Task objective. Count up the lines in the listing below that hold "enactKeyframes", and answer with the total alone.

Data provided.
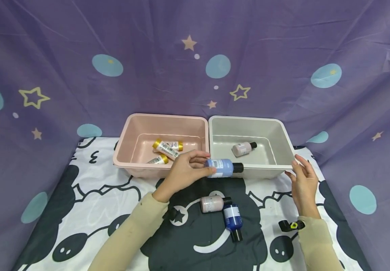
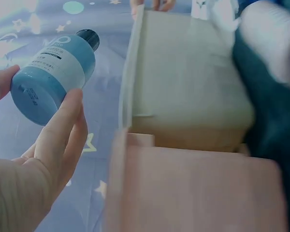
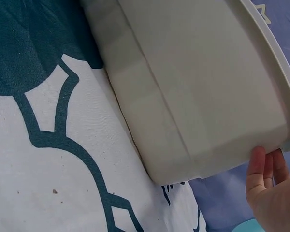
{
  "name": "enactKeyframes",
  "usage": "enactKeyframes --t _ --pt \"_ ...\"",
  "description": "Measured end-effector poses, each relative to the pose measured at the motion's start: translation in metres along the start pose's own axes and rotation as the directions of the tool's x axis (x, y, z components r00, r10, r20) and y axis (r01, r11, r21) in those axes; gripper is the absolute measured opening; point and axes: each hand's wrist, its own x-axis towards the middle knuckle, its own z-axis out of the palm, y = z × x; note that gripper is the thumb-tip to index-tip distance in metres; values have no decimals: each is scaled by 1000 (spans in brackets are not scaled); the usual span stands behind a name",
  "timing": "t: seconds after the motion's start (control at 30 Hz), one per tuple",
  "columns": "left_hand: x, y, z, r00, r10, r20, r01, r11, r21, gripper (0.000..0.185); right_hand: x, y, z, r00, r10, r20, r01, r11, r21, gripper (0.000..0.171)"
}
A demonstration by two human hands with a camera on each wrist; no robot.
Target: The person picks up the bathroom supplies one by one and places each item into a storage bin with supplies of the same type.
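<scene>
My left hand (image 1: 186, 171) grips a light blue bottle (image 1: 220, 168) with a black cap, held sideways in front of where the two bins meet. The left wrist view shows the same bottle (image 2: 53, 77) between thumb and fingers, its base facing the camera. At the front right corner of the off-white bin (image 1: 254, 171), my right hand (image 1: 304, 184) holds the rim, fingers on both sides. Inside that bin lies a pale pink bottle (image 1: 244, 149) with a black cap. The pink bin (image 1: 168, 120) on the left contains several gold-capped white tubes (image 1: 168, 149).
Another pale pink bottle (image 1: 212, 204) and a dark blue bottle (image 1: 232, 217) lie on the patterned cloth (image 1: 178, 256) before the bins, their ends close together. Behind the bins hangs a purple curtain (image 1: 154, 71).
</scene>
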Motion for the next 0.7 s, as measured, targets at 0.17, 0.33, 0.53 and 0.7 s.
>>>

Response area. 2